NIMATALLAH / De Agostini / Getty Images.
The Greek orators of the early Roman Empire are generally spoken of as belonging to a “Second
Sophistic,” rivaling in verbal accomplishment the sophists of the fifth and fourth centuries BC. Indeed,
some of the speeches they delivered were intended to represent what an historical character of the fifth or
fourth century BC might have said if he had undergone the kind of rhetorical training that the orators of the
Second Sophistic were prepared to impart to their pupils. That is, these sophists would compose and
declaim display pieces, often to large and appreciative audiences of enthusiastic connoisseurs, that
purported to be, say, the funeral oration over the Athenian dead at Marathon in 490 BC, or a speech urging
the Athenian assembly in 415 BC to vote to send reinforcements to the embattled troops in Sicily. If this
sounds as though the Greeks were now hopelessly mired in the past, trying to relive the “glory days” of
the Classical Period, that is to a certain degree true. But it is equally true that the Greeks of the Classical
Period had done exactly the same thing themselves, trying to relive the “glory days” of a still earlier age.

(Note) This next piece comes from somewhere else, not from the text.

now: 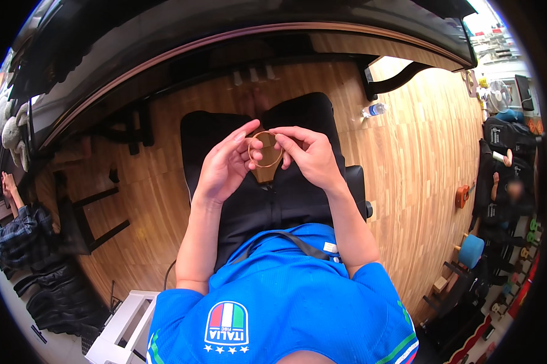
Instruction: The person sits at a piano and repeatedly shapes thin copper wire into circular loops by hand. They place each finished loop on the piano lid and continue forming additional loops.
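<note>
A thin tan loop, like an elastic band (265, 165), is held roughly circular between my hands, above my lap in black trousers (267, 206). My left hand (228, 164) grips the loop's left side with curled fingertips, its index finger raised along the top. My right hand (310, 158) pinches the loop at its upper right between thumb and fingers.
A black glossy desk or instrument edge (237, 33) arches ahead of me. A water bottle (373, 110) is on the wooden floor (407, 170) to the right. Other people (18, 236) are at both sides. A white step-like object (121, 327) stands behind me, bottom left.
</note>
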Tool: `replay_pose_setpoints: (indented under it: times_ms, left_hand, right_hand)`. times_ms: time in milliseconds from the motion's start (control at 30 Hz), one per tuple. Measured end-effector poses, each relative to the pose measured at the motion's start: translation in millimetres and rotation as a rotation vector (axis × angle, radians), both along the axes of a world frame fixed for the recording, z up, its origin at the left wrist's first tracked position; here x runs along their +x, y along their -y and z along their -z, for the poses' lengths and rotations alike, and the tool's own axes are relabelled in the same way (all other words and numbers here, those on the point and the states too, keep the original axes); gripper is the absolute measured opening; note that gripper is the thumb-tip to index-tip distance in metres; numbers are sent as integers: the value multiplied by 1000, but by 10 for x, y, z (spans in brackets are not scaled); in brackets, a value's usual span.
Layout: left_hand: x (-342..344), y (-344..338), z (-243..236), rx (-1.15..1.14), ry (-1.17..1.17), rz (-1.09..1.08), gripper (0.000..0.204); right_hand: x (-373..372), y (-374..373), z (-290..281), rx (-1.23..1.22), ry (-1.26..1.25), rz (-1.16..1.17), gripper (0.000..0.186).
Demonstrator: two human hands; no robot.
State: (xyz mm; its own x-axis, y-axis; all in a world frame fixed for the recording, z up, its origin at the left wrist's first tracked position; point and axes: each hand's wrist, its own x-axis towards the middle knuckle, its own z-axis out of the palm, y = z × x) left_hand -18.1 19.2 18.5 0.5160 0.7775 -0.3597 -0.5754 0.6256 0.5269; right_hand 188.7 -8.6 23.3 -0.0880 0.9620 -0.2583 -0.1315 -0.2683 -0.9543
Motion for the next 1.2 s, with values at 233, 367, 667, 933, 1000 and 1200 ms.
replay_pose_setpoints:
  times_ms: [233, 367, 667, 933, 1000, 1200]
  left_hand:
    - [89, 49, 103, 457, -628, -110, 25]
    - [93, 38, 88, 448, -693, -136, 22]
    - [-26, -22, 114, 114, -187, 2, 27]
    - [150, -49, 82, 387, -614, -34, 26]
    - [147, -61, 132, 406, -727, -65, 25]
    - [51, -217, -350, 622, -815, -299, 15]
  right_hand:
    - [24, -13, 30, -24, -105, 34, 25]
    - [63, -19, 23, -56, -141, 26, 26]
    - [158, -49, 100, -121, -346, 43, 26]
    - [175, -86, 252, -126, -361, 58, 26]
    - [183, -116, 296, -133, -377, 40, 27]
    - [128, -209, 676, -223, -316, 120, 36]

So, for example, among the surviving works of the fifth-century sophist Gorgias (p. 219) is a speech
ostensibly delivered by the mythical figure Palamedes, defending himself against charges brought by
Odysseus of engaging in treasonous dealings with the enemy during the Trojan War. Another of Gorgias'
surviving orations is a speech in praise of Helen, who is otherwise universally reviled for having caused
the Trojan War by indulging her lust for her husband's guest, Paris.